Mr. Morsi was artful with respect to the outside world in his choice of timing to make his grab. The United States, and every other power including the United Nations that had to rely on him to achieve the cease-fire agreement with Hamas and Israel, the two warring powers in the deadly eight-day Gaza duel, weren't in a position to say much.
The Egyptian president was the central figure in a successful negotiation, due in no small part to the fact that the Muslim Brotherhood that he heads in Egypt has good lines to Ismail Haniyeh and the other leaders of Hamas in Gaza, and to Israel, still yoked to Egypt in the 1979 peace treaty negotiated with then Egyptian president Anwar Sadat.
There are at least three reasons for America and Egypt's other friends not to be alarmed at Mr. Morsi's move, even though it was disconcerting. The first is that he himself came to power through democratic means, free and fair elections that he won in June. It is not unreasonable to imagine that he believes in achieving democracy in Egypt.

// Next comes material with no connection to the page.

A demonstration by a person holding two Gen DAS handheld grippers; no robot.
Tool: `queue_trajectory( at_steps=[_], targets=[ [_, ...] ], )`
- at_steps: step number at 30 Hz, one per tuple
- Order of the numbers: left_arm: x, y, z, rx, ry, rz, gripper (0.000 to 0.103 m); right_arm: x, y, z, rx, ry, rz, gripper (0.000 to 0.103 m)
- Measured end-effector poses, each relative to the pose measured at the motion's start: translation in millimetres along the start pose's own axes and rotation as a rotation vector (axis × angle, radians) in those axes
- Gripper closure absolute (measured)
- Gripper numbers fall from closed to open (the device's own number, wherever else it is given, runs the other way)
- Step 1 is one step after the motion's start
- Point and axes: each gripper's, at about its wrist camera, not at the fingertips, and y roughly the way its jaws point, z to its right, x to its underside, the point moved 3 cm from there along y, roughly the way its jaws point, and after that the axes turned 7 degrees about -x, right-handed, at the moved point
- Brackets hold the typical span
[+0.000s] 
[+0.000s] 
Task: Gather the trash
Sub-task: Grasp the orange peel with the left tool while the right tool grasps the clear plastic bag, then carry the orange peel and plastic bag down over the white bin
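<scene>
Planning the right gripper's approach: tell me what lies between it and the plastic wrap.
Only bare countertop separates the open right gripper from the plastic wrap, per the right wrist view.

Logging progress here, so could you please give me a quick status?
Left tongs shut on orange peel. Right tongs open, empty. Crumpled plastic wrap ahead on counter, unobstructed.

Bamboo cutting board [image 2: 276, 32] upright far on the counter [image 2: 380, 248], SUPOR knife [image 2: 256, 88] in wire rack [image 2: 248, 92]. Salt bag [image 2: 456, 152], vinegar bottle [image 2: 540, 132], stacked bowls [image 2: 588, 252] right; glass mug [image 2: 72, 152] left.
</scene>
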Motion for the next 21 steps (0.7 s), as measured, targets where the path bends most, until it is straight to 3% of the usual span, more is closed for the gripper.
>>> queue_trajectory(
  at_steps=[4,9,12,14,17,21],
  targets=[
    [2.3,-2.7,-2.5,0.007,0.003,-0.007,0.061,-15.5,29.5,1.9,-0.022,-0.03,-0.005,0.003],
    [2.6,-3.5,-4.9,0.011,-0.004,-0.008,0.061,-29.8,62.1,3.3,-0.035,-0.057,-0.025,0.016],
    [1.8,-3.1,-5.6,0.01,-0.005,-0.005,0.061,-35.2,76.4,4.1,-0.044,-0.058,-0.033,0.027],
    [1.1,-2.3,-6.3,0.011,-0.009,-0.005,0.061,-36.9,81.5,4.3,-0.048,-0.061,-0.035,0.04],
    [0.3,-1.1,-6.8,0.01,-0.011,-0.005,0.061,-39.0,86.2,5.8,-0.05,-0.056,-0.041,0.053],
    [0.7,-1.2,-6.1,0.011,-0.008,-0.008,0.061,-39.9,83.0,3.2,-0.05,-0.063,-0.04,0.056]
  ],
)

The second is that, in spite of the somewhat rocky road that Egypt has pursued since the beginning of the Arab Spring last year, it is a very old civilization, with a background of thousands of years of government, a sense of which continues to dominate even more radical changes there.
The third, more pragmatic reason is that the country and Mr. Morsi's government are still very dependent on international aid to keep Egypt moving forward. Also last week a preliminary agreement was reached with the International Monetary Fund for a loan of up to $4.8 billion over the next two years. To be disbursed in eight three-month segments, it will need to be approved by the IMF board all along the way.
The key measure of Mr. Morsi's intentions will come when the constitutional assembly finishes its work and makes its recommendations. Until then, there is reason to relax and watch what happens under his leadership.